City of Chicago Ex Rel. Charles Equipment Co. v. United States Fidelity & Guaranty Co.

491 N.E.2d 1269, 142 Ill. App. 3d 621, 96 Ill. Dec. 809, 1986 Ill. App. LEXIS 2094
CourtAppellate Court of Illinois
DecidedMarch 31, 1986
Docket85-1285
StatusPublished
Cited by11 cases

This text of 491 N.E.2d 1269 (City of Chicago Ex Rel. Charles Equipment Co. v. United States Fidelity & Guaranty Co.) is published on Counsel Stack Legal Research, covering Appellate Court of Illinois primary law. Counsel Stack provides free access to over 12 million legal documents including statutes, case law, regulations, and constitutions.

Bluebook
City of Chicago Ex Rel. Charles Equipment Co. v. United States Fidelity & Guaranty Co., 491 N.E.2d 1269, 142 Ill. App. 3d 621, 96 Ill. Dec. 809, 1986 Ill. App. LEXIS 2094 (Ill. Ct. App. 1986).

Opinion

PRESIDING JUSTICE SULLIVAN

delivered the opinion of the court:

This appeal is from certain orders of the trial court in an action to recover upon bonds given in connection with contracts for the construction of a public works project.

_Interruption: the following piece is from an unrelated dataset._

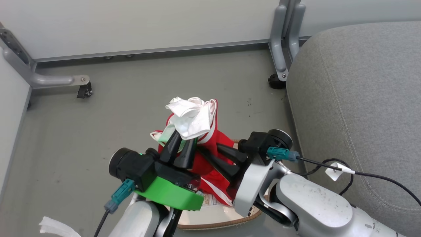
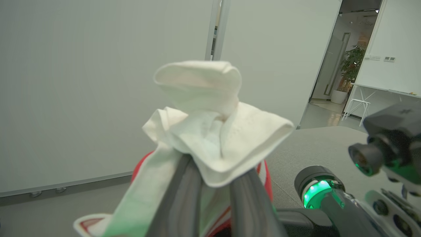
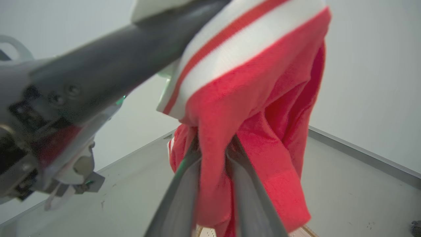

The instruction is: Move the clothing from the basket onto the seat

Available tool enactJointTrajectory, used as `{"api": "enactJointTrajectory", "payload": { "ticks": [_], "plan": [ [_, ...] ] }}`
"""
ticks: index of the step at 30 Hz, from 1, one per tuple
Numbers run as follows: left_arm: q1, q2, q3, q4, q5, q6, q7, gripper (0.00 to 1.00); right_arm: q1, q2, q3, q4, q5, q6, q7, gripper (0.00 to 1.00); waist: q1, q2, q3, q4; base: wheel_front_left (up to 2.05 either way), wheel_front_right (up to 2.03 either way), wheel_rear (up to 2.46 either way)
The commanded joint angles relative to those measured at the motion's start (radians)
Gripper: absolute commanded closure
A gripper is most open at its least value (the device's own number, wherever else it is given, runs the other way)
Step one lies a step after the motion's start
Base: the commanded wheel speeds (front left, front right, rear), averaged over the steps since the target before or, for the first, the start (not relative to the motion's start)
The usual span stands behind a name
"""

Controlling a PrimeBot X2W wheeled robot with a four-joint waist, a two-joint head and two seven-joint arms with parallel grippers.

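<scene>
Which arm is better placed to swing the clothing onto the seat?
Right. The right claw is nearer the seat and has red fabric of the clothing between its fingers. The left claw pinches the white end, farther away.

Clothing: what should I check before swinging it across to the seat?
1. Left gripper grip on the clothing: ok, its fingers pinch the white panel.
2. Right gripper grip: ok, red fabric sits between its fingers.
3. Clothing clear of the basket: cannot tell, a striped fold hangs low over it.
4. Landing area on the seat: ok, open grey cushion to the robot's right.
5. Right arm's cable: cannot tell, it drapes across the seat's edge and might snag.
</scene>
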Motion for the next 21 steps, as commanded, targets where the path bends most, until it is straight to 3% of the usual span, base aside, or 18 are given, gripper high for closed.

The record discloses that on August 12, 1982, Klein Construction Company (Klein) entered into a general contract with the city of Chicago (city) for the construction of a police station and, pursuant to the provisions of section 1 of “An Act in relation to bonds of contractors entering into contracts for public construction” (Ill. Rev. Stat. 1981, ch. 29, par. 15) (the Bond for Public Works Act), and the terms of the general contract itself, delivered to the city a performance and payment bond issued by United States Fidelity & Guaranty Company (defendant) as surety thereon.

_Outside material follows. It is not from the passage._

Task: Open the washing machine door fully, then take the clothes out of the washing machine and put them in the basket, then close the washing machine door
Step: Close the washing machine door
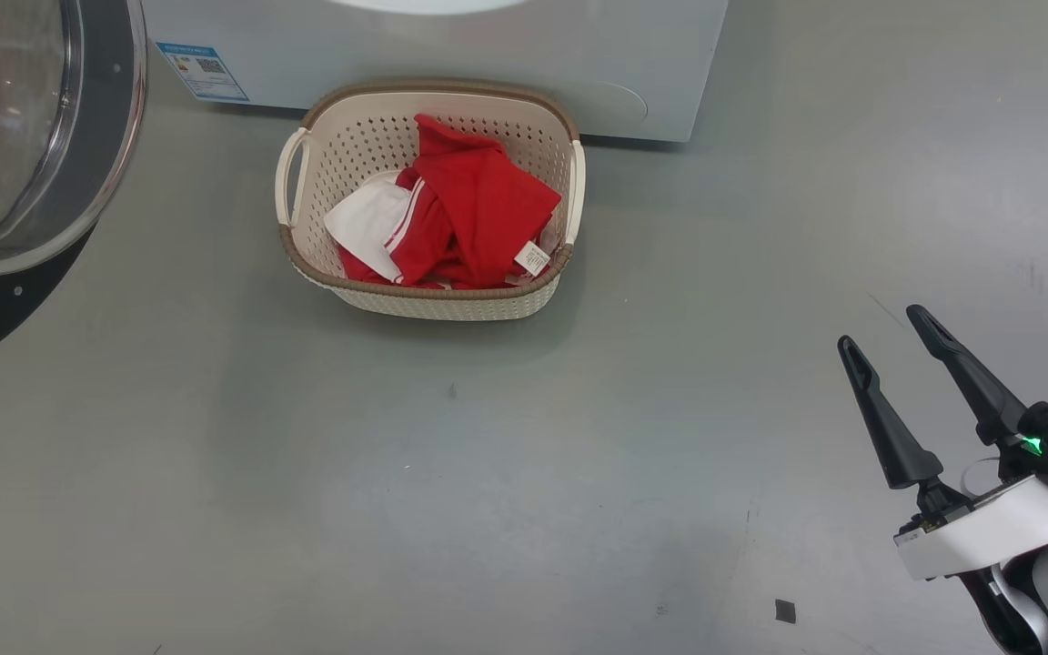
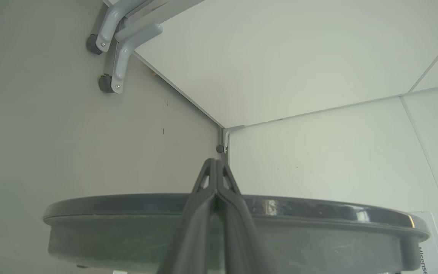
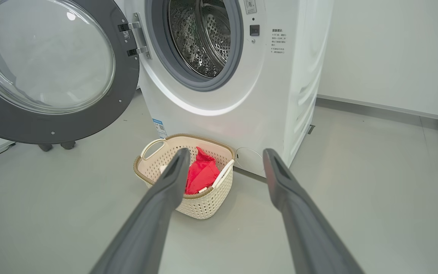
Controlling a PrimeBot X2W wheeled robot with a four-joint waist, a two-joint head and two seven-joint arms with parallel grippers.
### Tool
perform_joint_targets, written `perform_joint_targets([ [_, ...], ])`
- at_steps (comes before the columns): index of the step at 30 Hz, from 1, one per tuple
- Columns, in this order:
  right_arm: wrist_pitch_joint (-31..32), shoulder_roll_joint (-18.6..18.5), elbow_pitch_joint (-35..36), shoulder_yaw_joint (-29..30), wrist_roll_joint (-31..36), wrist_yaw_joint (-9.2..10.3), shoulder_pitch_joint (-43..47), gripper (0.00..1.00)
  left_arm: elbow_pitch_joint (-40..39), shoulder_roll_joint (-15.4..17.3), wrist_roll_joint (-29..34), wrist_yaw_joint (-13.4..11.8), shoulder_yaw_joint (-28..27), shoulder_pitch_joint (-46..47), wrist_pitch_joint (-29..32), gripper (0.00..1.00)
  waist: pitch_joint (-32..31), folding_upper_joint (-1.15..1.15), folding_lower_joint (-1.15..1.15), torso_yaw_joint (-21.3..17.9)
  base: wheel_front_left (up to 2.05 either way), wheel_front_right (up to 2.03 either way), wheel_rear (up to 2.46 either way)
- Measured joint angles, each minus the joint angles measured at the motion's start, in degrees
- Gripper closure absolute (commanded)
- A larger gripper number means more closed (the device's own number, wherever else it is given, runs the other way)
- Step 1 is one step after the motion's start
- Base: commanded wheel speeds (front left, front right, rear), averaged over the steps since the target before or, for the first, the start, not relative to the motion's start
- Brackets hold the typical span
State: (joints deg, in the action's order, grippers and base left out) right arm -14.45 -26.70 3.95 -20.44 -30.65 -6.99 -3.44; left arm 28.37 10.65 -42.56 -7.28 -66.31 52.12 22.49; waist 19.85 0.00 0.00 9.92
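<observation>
Your left claw [image 2: 216, 164] is sitting clenched, seemingly pressing against the washing machine door [image 2: 127, 228]; your right claw [image 1: 883, 329] is hanging spread. The clothes [image 1: 478, 209] are lying in the basket [image 1: 451, 305] before the washing machine [image 1: 488, 45].

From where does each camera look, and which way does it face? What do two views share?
Head view: on the head, looking down at the floor, basket of clothes and washing machine base; open right end effector at lower right.
Left wrist view: on the left wrist, looking along the shut left end effector across the door rim.
Right wrist view: on the right wrist, facing the washing machine drum between its spread fingers.
Head and right wrist views share basket, clothes, door.
</observation>
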Motion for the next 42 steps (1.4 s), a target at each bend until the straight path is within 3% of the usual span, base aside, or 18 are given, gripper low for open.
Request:
perform_joint_targets([
  [17,0.00,-0.81,0.41,1.11,-0.01,0.00,0.01,0.00,1.43,-1.32,3.72,-0.01,-5.93,5.74,2.21,1.00,0.91,0.00,0.00,0.27,0.00,0.00,0.00],
  [42,0.00,-0.70,0.38,2.01,-0.01,0.00,0.04,0.00,3.35,-0.71,7.99,-0.01,-3.50,5.98,13.06,1.00,0.01,0.00,0.00,1.46,0.00,0.00,0.00],
])
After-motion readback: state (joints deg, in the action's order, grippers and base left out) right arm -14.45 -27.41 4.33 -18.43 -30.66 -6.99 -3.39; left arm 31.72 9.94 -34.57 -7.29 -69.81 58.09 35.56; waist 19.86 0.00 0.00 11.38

Subsequently, Cresent Electric Company (Cresent) 1 subcontracted with Klein to provide certain materials and labor for the project, including the furnishing and installation of an emergency generator. In accordance with the terms of the subcontract, Cresent delivered a subcontractor’s bond issued by defendant Statewide Insurance Company (Statewide) naming Klein as obligee thereunder. On October 18, 1982, Cresent executed a written order for the purchase of the generator from Charles Equipment Company (plaintiff). The generator was delivered to Cresent in late May 1983, together with an invoice requesting payment of the agreed-upon price of $138,620.

Upon receipt from Cresent of (1) a payment request for $219,546 which included the cost of the generator, (2) a written waiver of lien rights for that amount, and (3) a sworn statement that “all Labor has been Paid in full. Materials from paid up stock delivered to the job site in our own trucks,” on July 28, 1983, Klein paid Cresent the amount requested.

On September 2, 1983, plaintiff filed its verified notice of claim with the city under the Mechanics’ Liens Act (Ill. Rev. Stat. 1981, ch. 82, par. 23), and the Bond for Public Works Act against monies due from the city to Klein as general contractor and/or to Cresent as Klein’s subcontractor in the amount of $138,620, and on November 18, filed a two-count complaint seeking judgment against defendant and Statewide as sureties on their respective bonds. The complaint alleged in, in essence, that it had performed its subcontract with Cresent by supplying the generator; that it had not been paid therefor; and that under the terms of their respective bonds, defendant and Statewide were liable for the amount due.

Defendant’s amended answer raised as affirmative defenses that (1) in accordance with the subcontract, Klein had paid Cresent for the generator furnished by plaintiff; (2) plaintiff had breached the no-lien provision of the Klein-Cresent contract by filing its lien claim; (3) as third-party beneficiary of the bond given by Statewide as surety for Cresent, it (defendant) was entitled to indemnification by Statewide for any unsatisfied claims by plaintiff against Cresent; and (4) the generator did not conform to the general contract specifications.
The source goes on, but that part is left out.